• **WHAT TO DO**
Copy out each line of the data that includes the string "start".

:: DATASET

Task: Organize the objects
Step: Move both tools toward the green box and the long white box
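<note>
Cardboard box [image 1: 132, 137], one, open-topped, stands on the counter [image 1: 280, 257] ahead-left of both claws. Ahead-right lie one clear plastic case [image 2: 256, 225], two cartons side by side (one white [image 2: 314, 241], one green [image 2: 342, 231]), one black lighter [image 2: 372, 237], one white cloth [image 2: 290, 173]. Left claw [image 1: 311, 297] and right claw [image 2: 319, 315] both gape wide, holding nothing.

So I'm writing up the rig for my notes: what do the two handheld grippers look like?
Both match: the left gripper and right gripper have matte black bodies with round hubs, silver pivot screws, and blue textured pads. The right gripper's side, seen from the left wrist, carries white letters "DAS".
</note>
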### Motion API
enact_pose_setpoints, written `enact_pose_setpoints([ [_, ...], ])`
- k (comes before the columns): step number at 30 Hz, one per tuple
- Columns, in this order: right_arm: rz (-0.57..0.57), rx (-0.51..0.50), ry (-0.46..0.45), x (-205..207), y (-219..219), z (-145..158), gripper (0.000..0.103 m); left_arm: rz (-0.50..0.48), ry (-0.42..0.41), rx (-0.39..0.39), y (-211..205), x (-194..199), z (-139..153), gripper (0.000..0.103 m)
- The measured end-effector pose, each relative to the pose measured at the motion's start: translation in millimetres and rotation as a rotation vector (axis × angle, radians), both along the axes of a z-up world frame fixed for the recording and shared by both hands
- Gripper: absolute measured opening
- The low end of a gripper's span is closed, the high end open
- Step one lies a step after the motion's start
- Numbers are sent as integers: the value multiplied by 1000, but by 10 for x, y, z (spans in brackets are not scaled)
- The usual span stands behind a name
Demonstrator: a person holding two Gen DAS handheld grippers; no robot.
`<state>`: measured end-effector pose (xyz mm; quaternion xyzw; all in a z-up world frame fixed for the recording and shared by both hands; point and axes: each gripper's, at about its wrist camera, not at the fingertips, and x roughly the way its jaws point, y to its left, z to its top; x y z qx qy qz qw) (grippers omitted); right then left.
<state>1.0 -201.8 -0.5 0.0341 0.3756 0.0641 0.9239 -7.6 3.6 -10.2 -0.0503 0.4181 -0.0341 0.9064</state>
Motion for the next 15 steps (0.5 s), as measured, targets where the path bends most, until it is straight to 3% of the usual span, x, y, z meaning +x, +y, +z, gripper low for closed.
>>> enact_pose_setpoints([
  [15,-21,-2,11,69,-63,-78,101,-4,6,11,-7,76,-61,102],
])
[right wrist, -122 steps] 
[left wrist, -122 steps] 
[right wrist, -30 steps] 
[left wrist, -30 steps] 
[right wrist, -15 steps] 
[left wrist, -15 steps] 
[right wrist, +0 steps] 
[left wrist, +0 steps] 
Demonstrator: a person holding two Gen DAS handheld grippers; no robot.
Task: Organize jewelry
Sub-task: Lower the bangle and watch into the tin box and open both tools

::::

• **ANSWER FOR THIS EXERCISE**
- The measured end-effector pose, each relative to the pose measured at the motion's start: translation in millimetres and rotation as a rotation vector (axis × angle, radians), both along the axes of a z-up world frame fixed for the recording and shared by both hands
- Step one lies a step after the motion's start

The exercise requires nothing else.